WORK INSTRUCTIONS:
Every line in the listing is to be echoed verbatim.

COLLECTED MATERIAL:

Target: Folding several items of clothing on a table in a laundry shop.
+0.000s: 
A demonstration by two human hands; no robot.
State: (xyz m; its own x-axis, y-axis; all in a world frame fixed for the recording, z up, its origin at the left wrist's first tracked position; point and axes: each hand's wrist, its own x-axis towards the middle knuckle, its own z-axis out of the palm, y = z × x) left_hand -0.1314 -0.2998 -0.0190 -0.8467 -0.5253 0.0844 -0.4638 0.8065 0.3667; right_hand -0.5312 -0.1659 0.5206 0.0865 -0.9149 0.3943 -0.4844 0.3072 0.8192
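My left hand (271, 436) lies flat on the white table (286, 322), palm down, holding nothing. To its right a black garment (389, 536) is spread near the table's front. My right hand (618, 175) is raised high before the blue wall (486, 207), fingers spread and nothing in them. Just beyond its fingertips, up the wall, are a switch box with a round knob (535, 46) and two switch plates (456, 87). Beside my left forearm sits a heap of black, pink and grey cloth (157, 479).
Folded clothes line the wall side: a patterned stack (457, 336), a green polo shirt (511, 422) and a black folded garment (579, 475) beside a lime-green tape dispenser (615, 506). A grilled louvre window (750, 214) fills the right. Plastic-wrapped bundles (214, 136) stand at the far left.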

OUTPUT OF THE TASK:
Target: Folding several items of clothing on a table in a laundry shop.
+0.000s: 
A demonstration by two human hands; no robot.
State: (xyz m; its own x-axis, y-axis; all in a world frame fixed for the recording, z up, its origin at the left wrist's first tracked position; point and axes: each hand's wrist, its own x-axis towards the middle knuckle, its own z-axis out of the palm, y = z × x) left_hand -0.1314 -0.2998 -0.0190 -0.8467 -0.5253 0.0844 -0.4638 0.8065 0.3667; right_hand -0.5312 -0.1659 0.5206 0.0865 -0.9149 0.3943 -0.4844 0.3072 0.8192
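My left hand (271, 436) lies flat on the white table (286, 322), palm down, holding nothing. To its right a black garment (389, 536) is spread near the table's front. My right hand (618, 175) is raised high before the blue wall (486, 207), fingers spread and nothing in them. Just beyond its fingertips, up the wall, are a switch box with a round knob (535, 46) and two switch plates (456, 87). Beside my left forearm sits a heap of black, pink and grey cloth (157, 479).
Folded clothes line the wall side: a patterned stack (457, 336), a green polo shirt (511, 422) and a black folded garment (579, 475) beside a lime-green tape dispenser (615, 506). A grilled louvre window (750, 214) fills the right. Plastic-wrapped bundles (214, 136) stand at the far left.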

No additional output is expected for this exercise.